How long did it take for you to reach the desired result and were there specific guardrails you put in place to avoid erroneous output?

The Fusemachines engineer we worked with was able to generate and refine the instructions to the model in just a few days, and then we spent at least as much time going over the output. TIME’s Managing Editor Lily Rothman, who knows the archives better than anyone, did a heroic job parsing every question, answer and explanation, looking for both incorrect answers – and she did find a few – but also statements that might be vague or misleading.
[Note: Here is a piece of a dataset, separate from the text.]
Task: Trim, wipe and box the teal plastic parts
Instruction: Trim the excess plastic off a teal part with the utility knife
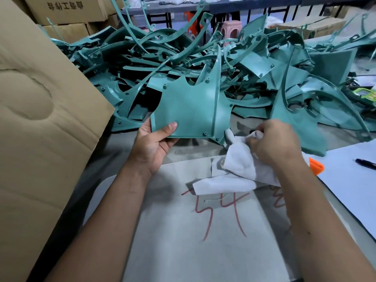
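From the head camera, two bare hands work above the counter (126, 151). The left hand (155, 142) has its grip closed on one teal part (189, 110), thumb on its face, holding it up at the lower left corner. The right hand (273, 142) clenches one white cloth (234, 171) just beside the part's lower right corner. Behind lies one big heap of teal parts (203, 55), too many to count. One cardboard box (34, 102) stands at the left. One black pen (365, 163) and one orange tool (316, 166) lie at the right.
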### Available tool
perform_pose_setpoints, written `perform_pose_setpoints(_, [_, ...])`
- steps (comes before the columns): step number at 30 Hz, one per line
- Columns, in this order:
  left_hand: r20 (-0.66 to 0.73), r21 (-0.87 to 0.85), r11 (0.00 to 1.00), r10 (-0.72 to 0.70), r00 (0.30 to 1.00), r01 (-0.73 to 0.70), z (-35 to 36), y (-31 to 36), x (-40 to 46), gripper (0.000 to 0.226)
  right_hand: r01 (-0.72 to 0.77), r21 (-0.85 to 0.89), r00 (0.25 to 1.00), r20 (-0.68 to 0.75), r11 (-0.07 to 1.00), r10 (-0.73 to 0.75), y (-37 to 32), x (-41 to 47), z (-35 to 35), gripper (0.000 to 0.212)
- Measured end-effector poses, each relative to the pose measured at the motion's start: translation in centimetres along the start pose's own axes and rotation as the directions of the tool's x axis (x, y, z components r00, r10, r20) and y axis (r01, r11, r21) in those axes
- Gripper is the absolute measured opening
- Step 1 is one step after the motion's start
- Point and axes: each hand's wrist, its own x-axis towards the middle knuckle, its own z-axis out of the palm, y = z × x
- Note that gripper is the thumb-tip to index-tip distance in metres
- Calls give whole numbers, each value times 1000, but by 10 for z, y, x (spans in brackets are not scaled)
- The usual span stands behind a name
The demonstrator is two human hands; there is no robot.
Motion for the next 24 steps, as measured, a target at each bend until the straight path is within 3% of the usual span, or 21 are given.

This was tremendously helpful in understanding how we can refine the instructions to reduce the amount of oversight required.

Are there key takeaways from this project on how AI should or should not be applied in media/journalism?

I’ve often thought that journalism is a natural place for language models to integrate since the content we have produced for well over a century is designed to be clear, sober and accurate. While all language drifts and morphs over time, the content of a magazine does so at a far slower pace than, say, Twitter.

And I think the world of venerable, established media brands is a fine place to establish the as-yet-undetermined standards for when and how to disclose the use of AI, because the industry already holds itself to a high and sometimes painful standard of accountability, as anyone who’s ever had to issue a correction can tell you. 

What was your experience like working with Fusemachines’ seasoned engineer on this project?

I can’t say enough about how much I value my interactions with Fusemachines. Most unions of journalism and technology are a little awkward at first, but the Fuse engineers are deeply aware of both sides of the human-computer interface.